FIX: The option to back up additional, user-chosen files (i.e. the morefiles entity) was no longer present in the UI
TWEAK: Remove unused "migrator-lite.php" string during search and replace operations
TWEAK: Replace remaining hardcoded text domain with UPDRAFTCENTRAL_TEXT_DOMAIN placeholder within the central folder
TWEAK: LiteSpeed admin dashboard warning is now displayed upon completion of migration on the destination site, even after dismissing the message on the source site.
TWEAK: Do not show UpdraftPlus news in the WordPress events and news widget section without first gaining user consent
TWEAK: Change order of checks when seeing if cPanel is present/accessible for asking about disk quota in order to prevent unwanted an PHP notice when safe_mode is active
TWEAK: Prevent potential fatal error if something has modified an updates check's 'translation' property to be invalid before passing on to UpdraftPlus
TWEAK: Update bundled cacert.pem file

SECURITY: Fix a vulnerability which could, if you had Google Drive storage enabled, and if an attacker targetted a logged-in administrator on your site and persuaded them to access a specific URL that the attacker creates, add the attacker's own Google Drive account to the saved storage methods.
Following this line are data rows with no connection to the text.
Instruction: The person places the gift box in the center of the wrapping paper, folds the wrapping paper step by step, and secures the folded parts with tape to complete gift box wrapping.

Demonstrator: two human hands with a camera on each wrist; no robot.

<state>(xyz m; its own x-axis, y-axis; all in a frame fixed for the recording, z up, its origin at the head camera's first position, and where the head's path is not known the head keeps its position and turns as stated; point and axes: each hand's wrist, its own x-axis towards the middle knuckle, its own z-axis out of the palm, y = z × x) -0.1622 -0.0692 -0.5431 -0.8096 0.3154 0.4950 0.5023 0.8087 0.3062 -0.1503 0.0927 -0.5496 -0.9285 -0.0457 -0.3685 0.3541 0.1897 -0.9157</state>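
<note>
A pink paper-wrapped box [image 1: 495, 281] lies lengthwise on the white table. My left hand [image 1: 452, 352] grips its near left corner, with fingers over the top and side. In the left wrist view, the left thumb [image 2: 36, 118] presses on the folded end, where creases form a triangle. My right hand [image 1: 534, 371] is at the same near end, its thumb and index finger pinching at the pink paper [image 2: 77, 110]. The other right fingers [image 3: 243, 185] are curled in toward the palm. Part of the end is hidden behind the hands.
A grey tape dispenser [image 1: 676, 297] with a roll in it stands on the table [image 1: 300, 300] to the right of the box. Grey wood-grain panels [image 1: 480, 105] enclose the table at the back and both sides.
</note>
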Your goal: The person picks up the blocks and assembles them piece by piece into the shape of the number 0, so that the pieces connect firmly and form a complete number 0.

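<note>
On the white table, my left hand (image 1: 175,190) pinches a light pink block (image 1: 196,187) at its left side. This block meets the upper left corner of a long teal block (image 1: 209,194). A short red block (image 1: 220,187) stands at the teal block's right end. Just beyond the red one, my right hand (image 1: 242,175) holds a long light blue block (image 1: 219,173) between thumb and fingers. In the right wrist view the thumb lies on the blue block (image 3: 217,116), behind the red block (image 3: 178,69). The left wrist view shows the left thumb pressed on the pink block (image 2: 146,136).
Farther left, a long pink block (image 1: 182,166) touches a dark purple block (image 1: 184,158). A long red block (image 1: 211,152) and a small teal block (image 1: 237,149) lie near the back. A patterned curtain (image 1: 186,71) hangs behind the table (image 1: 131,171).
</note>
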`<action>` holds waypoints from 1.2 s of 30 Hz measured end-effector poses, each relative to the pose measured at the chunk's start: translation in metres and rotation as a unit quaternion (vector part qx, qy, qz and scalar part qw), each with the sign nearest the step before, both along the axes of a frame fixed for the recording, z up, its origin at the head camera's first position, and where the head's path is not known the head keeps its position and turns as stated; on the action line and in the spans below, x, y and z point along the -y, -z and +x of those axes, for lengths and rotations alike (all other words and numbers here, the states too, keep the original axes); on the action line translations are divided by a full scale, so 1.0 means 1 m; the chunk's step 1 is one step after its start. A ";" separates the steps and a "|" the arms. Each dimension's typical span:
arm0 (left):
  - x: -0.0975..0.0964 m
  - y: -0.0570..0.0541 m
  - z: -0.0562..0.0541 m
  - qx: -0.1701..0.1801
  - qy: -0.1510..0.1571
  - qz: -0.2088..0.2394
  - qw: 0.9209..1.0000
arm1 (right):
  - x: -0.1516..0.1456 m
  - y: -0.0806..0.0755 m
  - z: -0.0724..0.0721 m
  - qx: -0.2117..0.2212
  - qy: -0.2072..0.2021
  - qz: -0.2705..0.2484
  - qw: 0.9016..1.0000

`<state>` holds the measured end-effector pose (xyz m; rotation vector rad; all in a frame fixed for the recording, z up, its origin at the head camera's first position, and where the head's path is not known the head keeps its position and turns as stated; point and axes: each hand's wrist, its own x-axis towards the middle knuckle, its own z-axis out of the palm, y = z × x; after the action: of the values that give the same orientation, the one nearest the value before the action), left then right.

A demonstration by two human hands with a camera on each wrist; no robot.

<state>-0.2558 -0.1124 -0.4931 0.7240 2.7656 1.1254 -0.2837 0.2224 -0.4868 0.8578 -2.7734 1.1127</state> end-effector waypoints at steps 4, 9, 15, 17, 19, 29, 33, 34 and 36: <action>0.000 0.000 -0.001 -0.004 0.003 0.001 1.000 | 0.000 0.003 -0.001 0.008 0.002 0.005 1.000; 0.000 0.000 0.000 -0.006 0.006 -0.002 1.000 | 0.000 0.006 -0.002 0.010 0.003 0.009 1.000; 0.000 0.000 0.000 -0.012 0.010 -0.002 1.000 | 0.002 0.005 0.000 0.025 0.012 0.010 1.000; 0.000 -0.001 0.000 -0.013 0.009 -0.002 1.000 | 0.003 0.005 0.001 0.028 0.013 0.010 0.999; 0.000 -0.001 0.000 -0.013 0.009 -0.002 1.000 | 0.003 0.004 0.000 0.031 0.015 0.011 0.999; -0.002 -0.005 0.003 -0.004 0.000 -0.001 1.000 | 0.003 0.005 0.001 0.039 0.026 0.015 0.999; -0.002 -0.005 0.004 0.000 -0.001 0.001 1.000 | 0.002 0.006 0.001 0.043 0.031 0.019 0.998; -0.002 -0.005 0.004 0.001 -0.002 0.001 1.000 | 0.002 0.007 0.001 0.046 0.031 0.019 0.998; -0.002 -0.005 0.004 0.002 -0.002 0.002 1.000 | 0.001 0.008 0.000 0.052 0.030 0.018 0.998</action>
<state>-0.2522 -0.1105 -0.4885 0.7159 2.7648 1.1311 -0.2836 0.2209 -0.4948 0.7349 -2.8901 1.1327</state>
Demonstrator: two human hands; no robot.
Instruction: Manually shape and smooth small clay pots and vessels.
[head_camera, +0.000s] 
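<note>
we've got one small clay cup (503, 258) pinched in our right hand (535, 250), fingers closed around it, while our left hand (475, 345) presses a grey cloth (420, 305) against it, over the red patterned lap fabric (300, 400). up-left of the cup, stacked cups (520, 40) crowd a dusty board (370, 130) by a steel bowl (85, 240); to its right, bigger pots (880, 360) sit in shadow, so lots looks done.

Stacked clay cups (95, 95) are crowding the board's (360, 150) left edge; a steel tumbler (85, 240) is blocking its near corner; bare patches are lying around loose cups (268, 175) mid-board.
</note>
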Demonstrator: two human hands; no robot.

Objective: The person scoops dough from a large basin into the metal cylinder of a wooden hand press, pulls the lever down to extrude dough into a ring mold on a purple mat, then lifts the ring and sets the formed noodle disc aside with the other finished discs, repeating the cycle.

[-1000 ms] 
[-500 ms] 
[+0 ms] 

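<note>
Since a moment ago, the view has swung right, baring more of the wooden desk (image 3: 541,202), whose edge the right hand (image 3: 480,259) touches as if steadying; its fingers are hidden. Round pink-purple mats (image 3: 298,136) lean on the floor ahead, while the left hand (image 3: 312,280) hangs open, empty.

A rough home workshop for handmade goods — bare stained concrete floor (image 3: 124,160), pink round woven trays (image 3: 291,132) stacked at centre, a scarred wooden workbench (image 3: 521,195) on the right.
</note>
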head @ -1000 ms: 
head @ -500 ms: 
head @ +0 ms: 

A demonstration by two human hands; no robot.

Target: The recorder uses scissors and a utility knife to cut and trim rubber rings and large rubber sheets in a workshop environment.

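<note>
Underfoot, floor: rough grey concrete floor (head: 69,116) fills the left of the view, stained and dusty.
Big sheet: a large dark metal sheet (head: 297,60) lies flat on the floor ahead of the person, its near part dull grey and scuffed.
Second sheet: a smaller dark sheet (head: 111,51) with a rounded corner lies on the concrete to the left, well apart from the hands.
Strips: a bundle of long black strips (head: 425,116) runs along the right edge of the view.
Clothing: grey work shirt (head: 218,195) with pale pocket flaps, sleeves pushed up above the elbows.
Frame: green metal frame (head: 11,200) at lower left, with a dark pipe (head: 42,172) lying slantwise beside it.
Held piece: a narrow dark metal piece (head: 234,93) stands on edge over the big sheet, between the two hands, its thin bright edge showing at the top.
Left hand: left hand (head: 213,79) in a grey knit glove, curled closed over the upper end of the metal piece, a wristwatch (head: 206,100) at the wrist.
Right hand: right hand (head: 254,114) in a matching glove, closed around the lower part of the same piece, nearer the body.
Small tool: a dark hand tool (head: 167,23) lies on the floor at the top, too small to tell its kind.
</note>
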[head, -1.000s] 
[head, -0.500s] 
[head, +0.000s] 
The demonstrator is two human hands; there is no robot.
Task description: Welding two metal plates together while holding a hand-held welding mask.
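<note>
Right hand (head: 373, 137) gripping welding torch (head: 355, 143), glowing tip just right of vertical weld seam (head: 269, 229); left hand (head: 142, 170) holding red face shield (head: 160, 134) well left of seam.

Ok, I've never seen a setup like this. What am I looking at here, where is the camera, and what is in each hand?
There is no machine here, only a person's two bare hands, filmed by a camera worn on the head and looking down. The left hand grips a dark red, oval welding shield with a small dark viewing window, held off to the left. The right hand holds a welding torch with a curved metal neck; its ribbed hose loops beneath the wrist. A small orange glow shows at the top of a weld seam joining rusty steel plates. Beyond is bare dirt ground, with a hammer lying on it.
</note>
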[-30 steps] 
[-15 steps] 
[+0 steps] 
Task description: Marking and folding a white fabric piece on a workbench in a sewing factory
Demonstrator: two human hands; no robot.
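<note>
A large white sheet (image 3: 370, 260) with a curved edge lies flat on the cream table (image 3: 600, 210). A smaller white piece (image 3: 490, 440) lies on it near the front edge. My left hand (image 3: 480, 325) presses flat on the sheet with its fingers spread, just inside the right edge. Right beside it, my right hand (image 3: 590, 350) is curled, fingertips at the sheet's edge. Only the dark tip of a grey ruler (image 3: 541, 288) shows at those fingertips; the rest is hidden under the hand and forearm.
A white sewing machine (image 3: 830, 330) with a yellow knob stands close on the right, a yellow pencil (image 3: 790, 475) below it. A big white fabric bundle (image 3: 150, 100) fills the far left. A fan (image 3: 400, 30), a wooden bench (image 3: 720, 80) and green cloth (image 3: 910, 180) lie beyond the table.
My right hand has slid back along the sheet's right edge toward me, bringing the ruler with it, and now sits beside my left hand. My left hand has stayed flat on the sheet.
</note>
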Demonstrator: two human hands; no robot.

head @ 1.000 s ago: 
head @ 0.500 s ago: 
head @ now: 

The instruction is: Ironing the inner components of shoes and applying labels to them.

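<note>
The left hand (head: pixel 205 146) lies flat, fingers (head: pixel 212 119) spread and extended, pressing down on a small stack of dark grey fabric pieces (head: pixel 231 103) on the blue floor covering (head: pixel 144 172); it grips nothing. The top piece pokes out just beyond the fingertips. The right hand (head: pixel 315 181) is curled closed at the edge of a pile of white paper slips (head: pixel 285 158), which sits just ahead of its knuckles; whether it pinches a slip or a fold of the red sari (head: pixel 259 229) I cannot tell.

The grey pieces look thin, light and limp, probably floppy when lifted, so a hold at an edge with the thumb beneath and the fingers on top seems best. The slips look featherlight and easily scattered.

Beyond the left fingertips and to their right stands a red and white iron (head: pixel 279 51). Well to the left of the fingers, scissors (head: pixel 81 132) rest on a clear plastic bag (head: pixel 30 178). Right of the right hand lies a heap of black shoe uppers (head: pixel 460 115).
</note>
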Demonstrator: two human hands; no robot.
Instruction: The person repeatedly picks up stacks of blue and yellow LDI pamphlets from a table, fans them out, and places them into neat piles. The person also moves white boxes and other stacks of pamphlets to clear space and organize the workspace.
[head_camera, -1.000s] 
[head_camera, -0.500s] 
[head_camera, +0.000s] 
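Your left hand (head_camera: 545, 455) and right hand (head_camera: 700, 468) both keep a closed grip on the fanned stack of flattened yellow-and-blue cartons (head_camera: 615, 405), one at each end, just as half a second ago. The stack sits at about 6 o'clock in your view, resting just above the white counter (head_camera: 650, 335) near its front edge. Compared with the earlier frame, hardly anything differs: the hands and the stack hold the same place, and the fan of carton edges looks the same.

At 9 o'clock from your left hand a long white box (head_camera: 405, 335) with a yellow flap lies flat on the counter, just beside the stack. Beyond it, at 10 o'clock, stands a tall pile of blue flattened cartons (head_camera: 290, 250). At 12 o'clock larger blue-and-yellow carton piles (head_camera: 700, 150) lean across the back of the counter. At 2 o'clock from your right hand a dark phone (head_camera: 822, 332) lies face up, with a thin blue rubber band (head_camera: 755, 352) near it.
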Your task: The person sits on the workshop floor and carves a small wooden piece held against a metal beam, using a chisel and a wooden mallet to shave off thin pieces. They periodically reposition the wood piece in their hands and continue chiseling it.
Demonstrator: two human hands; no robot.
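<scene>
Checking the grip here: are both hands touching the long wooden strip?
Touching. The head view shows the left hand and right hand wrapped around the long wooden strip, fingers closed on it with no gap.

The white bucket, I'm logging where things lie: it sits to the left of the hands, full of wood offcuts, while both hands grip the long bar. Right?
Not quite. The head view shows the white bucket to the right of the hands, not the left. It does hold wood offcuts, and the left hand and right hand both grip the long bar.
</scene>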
Thanks to Nicolas Decayeux of Patrowl for finding and disclosing this issue.
FEATURE: Add JSTree for Google Drive to select existing folder
FEATURE: The "Must-use plugins" backup entity can be backed up and restored separately in a normal WordPress site
FIX: OneDrive folder case sensitivity issue (successfully uploaded backup files to the remote storage but failed in pruning old backup files due to different letter capitalisation; also happened in manual deletions)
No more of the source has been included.